_Your task_. Give back an exact copy of the lines from the start of the material through the line bearing "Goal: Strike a". Include both ends and nothing else.

_Stored data_.
- Opening Delimiter -

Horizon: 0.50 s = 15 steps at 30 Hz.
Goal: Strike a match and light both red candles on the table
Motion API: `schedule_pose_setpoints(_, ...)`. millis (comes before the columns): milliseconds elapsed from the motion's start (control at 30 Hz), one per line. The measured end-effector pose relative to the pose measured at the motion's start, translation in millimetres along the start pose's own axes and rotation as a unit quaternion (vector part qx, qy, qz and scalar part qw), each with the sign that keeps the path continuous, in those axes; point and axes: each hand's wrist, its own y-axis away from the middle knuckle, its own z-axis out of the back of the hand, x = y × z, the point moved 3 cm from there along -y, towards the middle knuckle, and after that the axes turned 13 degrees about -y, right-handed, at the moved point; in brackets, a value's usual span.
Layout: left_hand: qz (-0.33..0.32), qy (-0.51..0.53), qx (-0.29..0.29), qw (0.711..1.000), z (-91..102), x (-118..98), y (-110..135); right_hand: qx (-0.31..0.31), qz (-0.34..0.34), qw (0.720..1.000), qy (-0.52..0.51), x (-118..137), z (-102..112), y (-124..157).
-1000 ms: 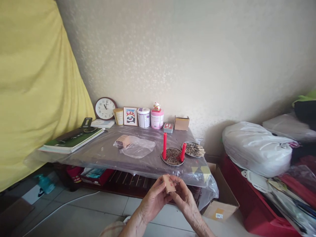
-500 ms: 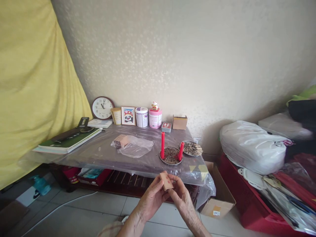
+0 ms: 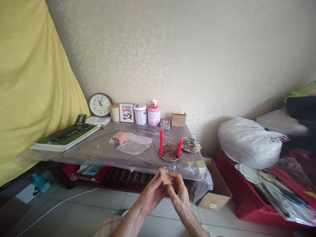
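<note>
Both hands meet in front of the low table's near edge, around a small tan matchbox (image 3: 165,176) with red print on its face. My left hand (image 3: 151,193) grips its left side, thumb on top and fingers curled beneath. On the other side, my right hand (image 3: 178,192) pinches the box's near right end. Beyond them on the table, a round metal plate (image 3: 170,159) of dark bits holds a tall red candle (image 3: 161,142) and a shorter, slightly tilted red candle (image 3: 180,147). A second plate (image 3: 184,149) behind it bears many matchsticks (image 3: 196,145).
On the plastic-covered table (image 3: 96,149) lie a clear bag (image 3: 138,143) with a cardboard pack (image 3: 120,138) and a green book (image 3: 66,140). Along the wall stand a clock (image 3: 100,104), tins (image 3: 140,114) and a small carton (image 3: 178,119). A red bin (image 3: 249,207) is at right.
The view has shifted slightly, so the table things sit a little higher and further left. Both hands keep hold of the matchbox, which stays nearly in place.
</note>
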Motion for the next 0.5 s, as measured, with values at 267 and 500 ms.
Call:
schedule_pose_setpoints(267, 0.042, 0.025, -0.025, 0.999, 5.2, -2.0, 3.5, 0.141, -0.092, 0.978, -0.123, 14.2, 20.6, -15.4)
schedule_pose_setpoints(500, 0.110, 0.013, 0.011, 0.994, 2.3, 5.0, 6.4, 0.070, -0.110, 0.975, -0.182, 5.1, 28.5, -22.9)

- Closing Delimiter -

_Result below_.
Horizon: 0.50 s = 15 steps at 30 Hz.
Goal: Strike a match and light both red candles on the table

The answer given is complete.